New ARP requests are sent for ARP cache entries that are nearing their maximum
age. ipconfigMAX_ARP_AGE is specified in tens of seconds, so a value of 150 is
equal to 1500 seconds (or 25 minutes). */

#define ipconfigMAX_ARP_AGE 150

/* Implementing FreeRTOS_inet_addr() necessitates the use of string handling
routines, which are relatively large. To save code space the full
FreeRTOS_inet_addr() implementation is made optional, and a smaller and faster
alternative called FreeRTOS_inet_addr_quick() is provided. FreeRTOS_inet_addr()
takes an IP in decimal dot format (for example, "192.168.0.1") as its parameter.
FreeRTOS_inet_addr_quick() takes an IP address as four separate numerical octets
(for example, 192, 168, 0, 1) as its parameters.
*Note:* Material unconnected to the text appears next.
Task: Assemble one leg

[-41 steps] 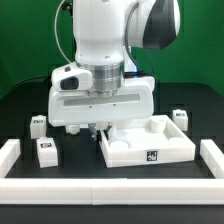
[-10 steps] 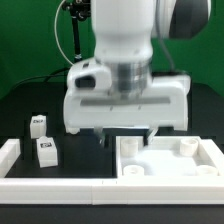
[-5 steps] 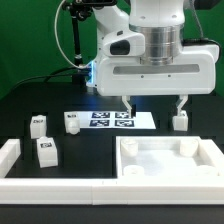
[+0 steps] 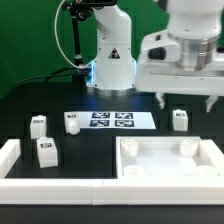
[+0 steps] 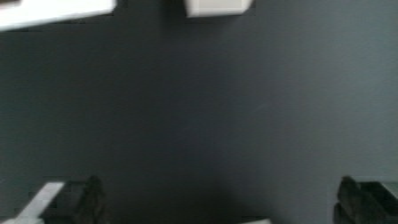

If
ipconfigINCLUDE_FULL_INET_ADDR is set to 1 then both FreeRTOS_inet_addr() and
FreeRTOS_indet_addr_quick() are available. If ipconfigINCLUDE_FULL_INET_ADDR is
not set to 1 then only FreeRTOS_indet_addr_quick() is available. */

#define ipconfigINCLUDE_FULL_INET_ADDR 1

/* ipconfigNUM_NETWORK_BUFFER_DESCRIPTORS defines the total number of network buffer that
are available to the IP stack. The total number of network buffers is limited
to ensure the total amount of RAM that can be consumed by the IP stack is capped
to a pre-determinable value. */

#define ipconfigNUM_NETWORK_BUFFER_DESCRIPTORS 168//160//124//84

/* A FreeRTOS queue is used to send events from application tasks to the IP
stack. ipconfigEVENT_QUEUE_LENGTH sets the maximum number of events that can
be queued for processing at any one time. The event queue must be a minimum of
5 greater than the total number of network buffers. */

#define ipconfigEVENT_QUEUE_LENGTH ( ipconfigNUM_NETWORK_BUFFER_DESCRIPTORS + 5 )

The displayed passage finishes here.